§ **DESCRIPTION OF THE TASK**: Some lines below hold "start". Pick them out and copy them.

§ **Stored items from a collection**:

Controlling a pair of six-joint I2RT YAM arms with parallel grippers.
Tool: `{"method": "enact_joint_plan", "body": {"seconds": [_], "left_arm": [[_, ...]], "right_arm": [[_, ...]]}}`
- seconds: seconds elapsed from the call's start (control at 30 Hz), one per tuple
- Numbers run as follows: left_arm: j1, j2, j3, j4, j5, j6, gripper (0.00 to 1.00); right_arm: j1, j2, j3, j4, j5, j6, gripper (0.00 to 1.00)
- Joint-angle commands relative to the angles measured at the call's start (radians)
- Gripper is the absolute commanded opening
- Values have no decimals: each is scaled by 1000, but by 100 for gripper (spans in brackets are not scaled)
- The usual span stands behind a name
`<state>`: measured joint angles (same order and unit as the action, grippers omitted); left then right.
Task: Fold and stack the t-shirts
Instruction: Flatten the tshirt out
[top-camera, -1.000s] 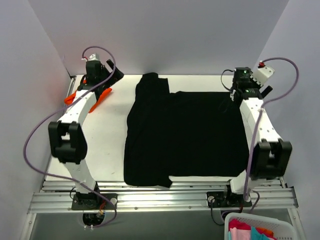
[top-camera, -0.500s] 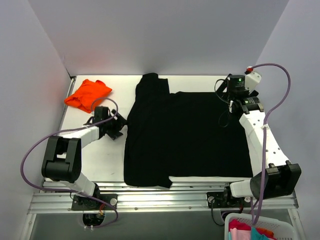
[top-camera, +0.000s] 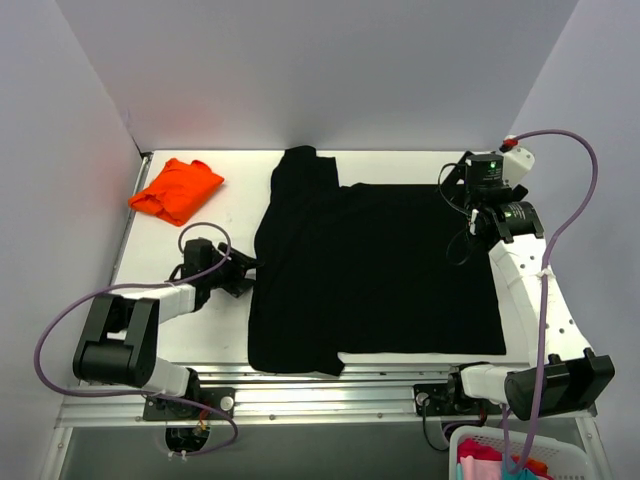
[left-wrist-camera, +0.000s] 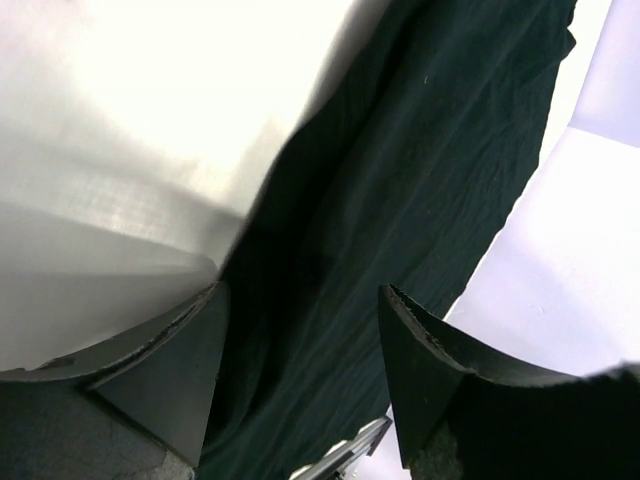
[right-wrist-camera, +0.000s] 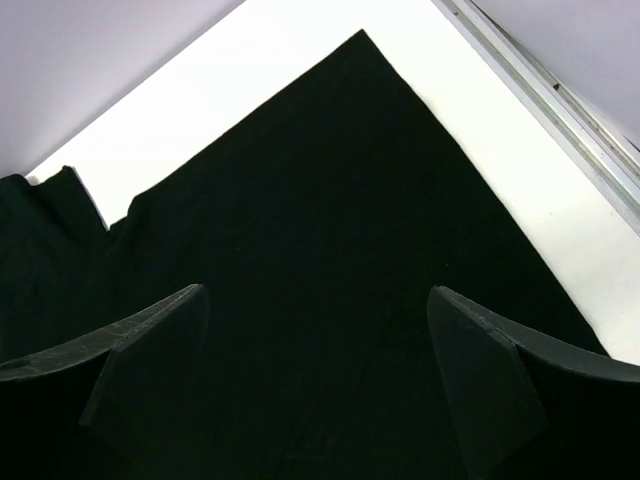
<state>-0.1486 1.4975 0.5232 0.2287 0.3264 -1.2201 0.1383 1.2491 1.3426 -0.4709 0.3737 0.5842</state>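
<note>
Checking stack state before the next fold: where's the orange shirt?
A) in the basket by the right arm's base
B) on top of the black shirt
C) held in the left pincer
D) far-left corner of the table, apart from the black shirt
D: the top view shows the orange shirt lying near the far-left corner, with bare table between it and the black shirt.

White desk (top-camera: 235, 195): black t-shirt (top-camera: 370, 270) spread flat over centre and right of frame. Orange t-shirt (top-camera: 177, 189) bunched in upper-left corner, well apart from it.
</note>
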Motion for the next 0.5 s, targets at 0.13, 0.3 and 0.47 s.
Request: {"method": "enact_joint_plan", "body": {"seconds": [0.13, 0.3, 0.47], "left_arm": [[4, -216, -68, -153, -62, -32, 61], [3, -333, -43, -394, -154, 22, 57], [4, -260, -104, -285, -116, -18, 53]], "right_arm": [[3, -4, 19, -55, 11, 11, 86], [6, -11, 18, -66, 21, 6, 86], [6, 10, 39, -72, 8, 3, 86]]}}
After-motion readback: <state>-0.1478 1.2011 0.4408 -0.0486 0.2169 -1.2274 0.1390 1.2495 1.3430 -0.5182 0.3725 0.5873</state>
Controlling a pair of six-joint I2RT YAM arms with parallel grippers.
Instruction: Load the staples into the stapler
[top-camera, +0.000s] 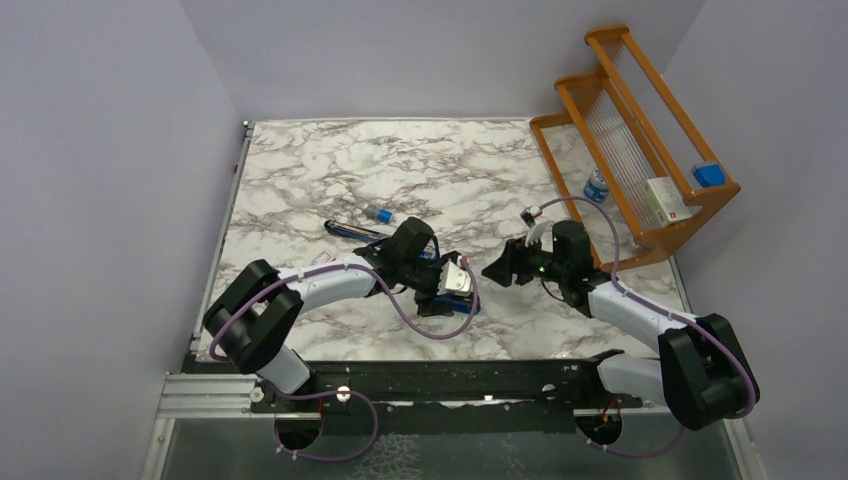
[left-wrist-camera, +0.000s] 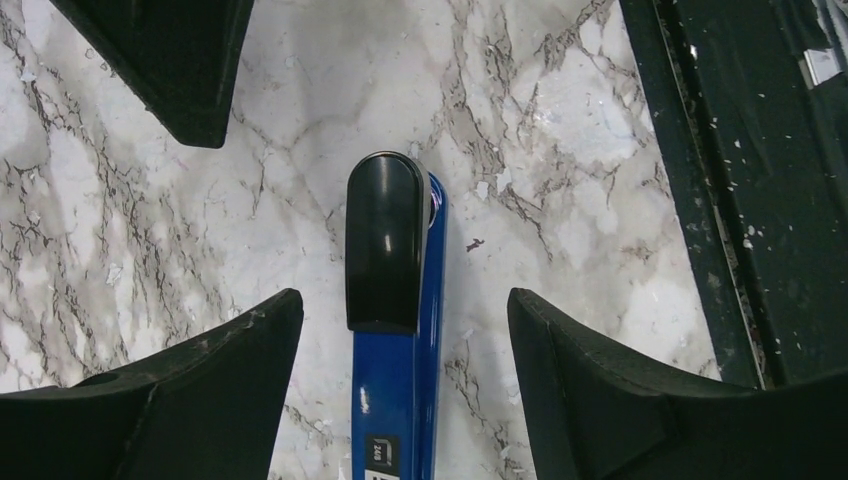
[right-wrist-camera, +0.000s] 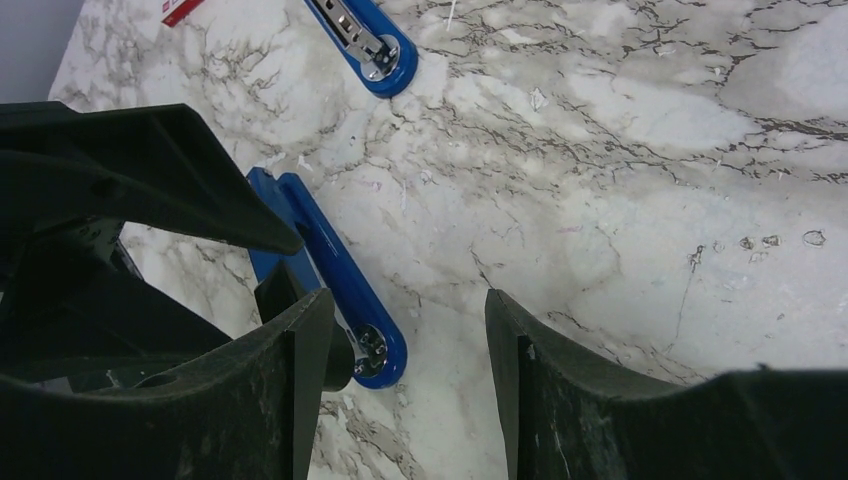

§ **RESPONSE BOX**:
- seconds: seconds elapsed from the call's start (control at 30 Hz), one per tuple
- Joint-angle commands relative to the angles measured at the call's start (radians)

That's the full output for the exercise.